▸ **Task objective**:
Where the material below has a line containing "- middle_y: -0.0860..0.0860", start repeating exactly, and keep going through the line containing "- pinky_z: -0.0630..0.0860", with no other lines.

=======

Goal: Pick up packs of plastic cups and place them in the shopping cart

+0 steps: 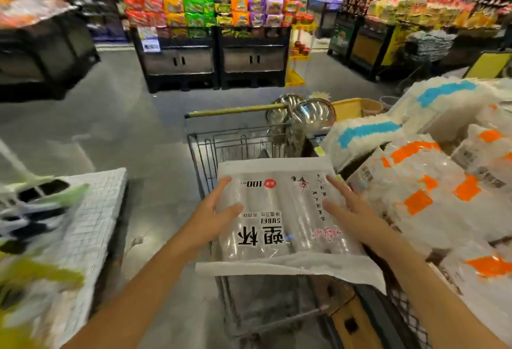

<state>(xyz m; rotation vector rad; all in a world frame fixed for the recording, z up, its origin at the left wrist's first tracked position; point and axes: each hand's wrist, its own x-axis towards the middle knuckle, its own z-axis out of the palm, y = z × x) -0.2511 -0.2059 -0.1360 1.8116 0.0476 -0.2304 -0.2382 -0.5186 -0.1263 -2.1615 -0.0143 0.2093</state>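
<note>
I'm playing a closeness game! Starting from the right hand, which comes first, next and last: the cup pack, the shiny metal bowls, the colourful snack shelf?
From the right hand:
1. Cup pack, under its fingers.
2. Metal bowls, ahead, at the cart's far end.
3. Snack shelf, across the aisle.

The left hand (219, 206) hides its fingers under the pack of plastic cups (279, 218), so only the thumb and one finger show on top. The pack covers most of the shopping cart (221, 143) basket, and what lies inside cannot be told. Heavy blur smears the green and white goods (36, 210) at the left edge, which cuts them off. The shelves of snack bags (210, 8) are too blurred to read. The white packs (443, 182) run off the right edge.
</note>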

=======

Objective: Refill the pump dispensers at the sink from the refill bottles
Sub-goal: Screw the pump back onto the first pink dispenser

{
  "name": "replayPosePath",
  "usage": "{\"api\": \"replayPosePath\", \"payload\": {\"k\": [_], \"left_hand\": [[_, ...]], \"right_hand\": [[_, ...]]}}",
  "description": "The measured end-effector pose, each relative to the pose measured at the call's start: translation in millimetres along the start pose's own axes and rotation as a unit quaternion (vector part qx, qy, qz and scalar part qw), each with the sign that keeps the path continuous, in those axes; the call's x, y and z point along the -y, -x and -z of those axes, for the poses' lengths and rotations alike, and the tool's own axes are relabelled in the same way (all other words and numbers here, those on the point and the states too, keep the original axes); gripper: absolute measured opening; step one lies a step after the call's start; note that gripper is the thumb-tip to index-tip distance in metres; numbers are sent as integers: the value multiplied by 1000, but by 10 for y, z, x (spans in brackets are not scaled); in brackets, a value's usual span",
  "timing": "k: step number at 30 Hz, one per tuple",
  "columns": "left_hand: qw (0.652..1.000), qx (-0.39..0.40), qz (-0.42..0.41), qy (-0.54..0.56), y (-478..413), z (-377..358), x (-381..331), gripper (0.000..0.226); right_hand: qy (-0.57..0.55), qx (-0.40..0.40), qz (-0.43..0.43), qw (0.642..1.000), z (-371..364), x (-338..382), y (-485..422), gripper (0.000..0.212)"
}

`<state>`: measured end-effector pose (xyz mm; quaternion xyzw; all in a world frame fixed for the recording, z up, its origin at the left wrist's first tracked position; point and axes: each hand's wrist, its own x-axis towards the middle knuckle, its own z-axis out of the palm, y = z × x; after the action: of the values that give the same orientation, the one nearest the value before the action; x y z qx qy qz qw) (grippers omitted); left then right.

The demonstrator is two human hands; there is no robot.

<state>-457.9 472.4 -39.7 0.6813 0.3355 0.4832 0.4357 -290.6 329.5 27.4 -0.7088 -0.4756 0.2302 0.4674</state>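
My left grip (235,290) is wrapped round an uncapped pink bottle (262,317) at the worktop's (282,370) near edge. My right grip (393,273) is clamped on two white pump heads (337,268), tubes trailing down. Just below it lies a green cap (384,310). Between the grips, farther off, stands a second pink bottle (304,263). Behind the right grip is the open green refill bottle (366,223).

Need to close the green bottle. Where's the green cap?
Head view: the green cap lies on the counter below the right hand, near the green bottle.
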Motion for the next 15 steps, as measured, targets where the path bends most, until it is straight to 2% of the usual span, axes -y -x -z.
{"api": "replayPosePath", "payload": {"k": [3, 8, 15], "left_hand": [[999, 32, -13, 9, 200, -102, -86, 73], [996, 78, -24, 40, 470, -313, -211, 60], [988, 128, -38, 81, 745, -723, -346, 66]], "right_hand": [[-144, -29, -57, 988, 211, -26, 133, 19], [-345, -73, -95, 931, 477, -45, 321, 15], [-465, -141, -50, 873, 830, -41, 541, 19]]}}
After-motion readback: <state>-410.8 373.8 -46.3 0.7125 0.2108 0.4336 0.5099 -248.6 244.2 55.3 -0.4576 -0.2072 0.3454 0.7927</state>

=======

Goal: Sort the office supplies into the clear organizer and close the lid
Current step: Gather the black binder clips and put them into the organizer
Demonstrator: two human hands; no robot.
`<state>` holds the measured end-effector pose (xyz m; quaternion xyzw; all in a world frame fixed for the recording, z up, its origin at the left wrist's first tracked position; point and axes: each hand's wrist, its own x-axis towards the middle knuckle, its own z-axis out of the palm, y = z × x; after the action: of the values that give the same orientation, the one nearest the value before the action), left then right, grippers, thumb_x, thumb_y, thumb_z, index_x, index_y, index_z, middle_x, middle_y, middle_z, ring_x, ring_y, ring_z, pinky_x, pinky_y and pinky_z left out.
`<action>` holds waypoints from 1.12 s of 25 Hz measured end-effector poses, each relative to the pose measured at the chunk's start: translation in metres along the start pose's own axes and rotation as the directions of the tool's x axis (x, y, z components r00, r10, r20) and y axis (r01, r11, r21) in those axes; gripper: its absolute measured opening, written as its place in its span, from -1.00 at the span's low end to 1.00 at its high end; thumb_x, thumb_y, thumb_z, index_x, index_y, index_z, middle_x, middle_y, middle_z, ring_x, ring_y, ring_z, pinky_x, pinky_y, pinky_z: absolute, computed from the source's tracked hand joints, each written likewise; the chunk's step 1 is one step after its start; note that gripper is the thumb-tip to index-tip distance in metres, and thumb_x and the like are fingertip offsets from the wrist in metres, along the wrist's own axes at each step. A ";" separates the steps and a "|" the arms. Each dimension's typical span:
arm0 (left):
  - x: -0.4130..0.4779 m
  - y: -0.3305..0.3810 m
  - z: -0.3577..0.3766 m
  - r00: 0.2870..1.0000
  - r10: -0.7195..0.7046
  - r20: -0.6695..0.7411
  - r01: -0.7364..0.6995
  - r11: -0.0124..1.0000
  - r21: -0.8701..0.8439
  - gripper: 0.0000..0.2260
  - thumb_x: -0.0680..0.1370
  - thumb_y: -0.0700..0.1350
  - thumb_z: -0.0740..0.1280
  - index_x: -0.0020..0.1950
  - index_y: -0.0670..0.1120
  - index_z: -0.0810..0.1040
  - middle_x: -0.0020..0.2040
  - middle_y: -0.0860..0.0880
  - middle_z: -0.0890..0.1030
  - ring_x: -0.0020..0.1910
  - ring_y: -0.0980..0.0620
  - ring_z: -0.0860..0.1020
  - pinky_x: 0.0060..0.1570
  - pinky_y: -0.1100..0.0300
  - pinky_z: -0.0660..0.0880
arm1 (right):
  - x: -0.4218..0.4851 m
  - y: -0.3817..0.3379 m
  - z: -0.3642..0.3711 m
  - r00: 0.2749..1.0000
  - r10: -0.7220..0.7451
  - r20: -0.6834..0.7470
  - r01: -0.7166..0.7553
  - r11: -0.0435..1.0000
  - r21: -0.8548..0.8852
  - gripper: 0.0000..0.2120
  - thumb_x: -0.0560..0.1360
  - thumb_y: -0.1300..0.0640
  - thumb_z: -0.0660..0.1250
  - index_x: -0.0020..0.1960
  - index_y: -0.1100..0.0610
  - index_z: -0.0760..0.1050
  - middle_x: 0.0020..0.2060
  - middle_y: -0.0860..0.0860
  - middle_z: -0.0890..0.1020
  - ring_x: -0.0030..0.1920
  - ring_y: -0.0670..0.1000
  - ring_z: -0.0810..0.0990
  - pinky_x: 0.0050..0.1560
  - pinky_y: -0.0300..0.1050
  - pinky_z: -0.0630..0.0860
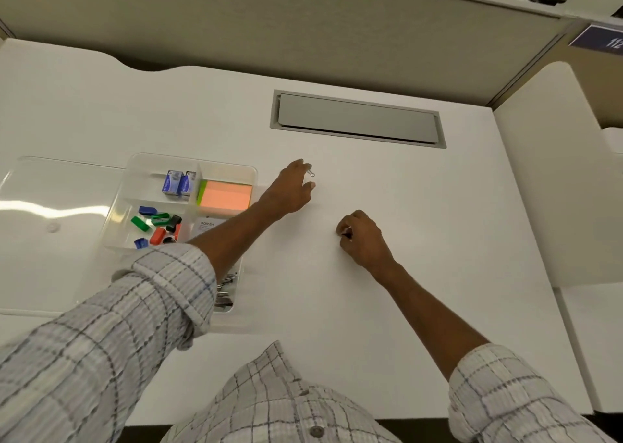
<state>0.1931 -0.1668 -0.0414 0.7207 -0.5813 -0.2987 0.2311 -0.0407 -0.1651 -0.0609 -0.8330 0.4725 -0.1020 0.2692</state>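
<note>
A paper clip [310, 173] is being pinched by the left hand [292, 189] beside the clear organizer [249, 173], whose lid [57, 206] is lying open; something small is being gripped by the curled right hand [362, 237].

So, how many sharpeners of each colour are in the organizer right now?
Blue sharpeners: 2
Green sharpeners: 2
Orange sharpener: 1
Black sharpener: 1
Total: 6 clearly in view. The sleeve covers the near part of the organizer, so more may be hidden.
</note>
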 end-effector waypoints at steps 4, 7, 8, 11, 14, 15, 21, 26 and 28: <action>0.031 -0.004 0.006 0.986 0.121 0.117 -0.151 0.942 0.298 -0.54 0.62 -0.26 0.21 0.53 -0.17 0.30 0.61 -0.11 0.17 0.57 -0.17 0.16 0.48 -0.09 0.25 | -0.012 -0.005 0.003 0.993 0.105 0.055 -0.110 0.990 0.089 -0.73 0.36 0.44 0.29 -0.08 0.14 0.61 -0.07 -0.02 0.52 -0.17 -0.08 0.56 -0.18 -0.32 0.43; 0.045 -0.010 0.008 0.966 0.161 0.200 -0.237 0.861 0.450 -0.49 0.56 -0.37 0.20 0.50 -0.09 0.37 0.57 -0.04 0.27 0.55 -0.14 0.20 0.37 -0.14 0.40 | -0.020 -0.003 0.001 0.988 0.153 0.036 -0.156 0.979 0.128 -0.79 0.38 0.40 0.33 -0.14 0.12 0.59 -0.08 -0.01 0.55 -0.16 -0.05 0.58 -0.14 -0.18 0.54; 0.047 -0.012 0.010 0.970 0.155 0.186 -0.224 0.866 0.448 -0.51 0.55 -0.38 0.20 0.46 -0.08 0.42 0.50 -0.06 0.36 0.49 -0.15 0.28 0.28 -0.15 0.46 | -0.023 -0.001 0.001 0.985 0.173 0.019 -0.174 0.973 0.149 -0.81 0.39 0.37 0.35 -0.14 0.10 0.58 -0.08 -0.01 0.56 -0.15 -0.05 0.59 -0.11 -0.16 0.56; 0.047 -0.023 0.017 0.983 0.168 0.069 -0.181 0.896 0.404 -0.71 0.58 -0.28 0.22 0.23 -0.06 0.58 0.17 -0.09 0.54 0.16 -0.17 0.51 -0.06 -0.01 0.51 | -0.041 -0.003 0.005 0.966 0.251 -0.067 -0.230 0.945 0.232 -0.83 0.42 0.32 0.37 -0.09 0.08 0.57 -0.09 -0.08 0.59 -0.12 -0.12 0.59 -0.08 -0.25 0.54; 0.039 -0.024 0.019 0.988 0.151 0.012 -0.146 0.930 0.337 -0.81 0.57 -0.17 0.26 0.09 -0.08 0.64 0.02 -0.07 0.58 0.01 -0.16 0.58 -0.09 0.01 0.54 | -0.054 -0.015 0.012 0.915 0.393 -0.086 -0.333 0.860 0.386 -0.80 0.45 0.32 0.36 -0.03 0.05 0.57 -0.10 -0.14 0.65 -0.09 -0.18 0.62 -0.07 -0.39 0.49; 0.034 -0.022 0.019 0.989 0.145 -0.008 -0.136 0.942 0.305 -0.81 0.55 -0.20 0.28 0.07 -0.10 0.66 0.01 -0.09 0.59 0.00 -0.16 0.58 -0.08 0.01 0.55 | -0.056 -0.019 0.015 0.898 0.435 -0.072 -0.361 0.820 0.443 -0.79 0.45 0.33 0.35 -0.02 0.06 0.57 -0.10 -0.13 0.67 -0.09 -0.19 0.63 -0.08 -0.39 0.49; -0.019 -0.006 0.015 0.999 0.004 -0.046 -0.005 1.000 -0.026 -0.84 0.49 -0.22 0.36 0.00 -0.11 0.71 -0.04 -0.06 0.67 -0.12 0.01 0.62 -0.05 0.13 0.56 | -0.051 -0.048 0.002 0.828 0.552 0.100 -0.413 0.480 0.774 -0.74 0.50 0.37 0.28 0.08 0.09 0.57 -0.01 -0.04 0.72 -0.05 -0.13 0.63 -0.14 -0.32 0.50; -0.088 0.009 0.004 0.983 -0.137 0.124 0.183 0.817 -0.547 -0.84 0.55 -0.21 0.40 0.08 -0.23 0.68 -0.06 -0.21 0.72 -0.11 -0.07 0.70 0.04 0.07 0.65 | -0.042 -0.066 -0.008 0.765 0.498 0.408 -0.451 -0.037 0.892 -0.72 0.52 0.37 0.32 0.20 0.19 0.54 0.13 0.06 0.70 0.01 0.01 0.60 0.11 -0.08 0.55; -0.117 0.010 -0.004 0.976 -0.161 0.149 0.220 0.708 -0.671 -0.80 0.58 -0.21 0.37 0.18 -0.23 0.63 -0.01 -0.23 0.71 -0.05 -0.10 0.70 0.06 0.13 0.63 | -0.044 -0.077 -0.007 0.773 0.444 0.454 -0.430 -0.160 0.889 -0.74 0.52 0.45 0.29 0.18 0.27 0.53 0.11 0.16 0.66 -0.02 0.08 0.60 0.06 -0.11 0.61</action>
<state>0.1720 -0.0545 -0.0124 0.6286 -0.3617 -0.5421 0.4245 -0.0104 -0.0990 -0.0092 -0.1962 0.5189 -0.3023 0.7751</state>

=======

▸ **Task response**:
  - middle_y: -0.0860..0.0860
  - middle_z: -0.0890..0.1020
  - ring_x: -0.0030..0.1920
  - ring_y: -0.0670..0.1000
  - ring_z: -0.0810..0.0990
  - pinky_x: 0.0050..0.1560
  - pinky_y: -0.0300..0.1050
  - pinky_z: -0.0630..0.0860

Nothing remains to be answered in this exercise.